• _Data for analysis_:

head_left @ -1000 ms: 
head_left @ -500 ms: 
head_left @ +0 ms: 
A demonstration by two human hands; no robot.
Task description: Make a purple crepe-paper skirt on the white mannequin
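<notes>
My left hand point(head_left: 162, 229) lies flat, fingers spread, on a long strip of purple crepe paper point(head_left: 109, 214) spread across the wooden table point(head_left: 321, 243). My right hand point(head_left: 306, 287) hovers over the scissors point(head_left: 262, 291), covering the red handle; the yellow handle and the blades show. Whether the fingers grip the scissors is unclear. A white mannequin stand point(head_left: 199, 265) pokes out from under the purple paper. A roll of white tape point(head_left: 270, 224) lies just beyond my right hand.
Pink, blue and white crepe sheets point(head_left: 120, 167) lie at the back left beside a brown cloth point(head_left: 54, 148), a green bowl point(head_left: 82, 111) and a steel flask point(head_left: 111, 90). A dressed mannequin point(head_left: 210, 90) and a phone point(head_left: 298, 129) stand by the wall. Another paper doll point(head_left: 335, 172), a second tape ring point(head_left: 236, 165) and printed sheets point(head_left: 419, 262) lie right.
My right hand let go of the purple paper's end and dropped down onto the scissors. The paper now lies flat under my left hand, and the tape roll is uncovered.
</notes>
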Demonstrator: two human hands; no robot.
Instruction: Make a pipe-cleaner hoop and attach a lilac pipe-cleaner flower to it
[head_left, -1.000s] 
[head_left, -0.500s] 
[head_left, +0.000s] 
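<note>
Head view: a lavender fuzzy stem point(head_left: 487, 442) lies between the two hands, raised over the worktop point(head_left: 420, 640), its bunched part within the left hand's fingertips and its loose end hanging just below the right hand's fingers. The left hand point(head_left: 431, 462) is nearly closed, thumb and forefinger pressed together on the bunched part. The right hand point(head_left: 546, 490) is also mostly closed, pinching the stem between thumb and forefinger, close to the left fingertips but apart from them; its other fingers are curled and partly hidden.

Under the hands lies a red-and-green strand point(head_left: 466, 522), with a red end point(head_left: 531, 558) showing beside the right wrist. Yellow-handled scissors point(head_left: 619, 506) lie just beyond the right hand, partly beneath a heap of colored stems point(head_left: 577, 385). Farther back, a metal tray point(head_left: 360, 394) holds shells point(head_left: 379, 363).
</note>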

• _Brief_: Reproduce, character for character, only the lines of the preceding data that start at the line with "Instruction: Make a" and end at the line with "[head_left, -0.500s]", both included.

• _Task response_:
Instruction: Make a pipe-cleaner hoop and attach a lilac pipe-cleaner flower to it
[head_left, -1.000s] 
[head_left, -0.500s] 

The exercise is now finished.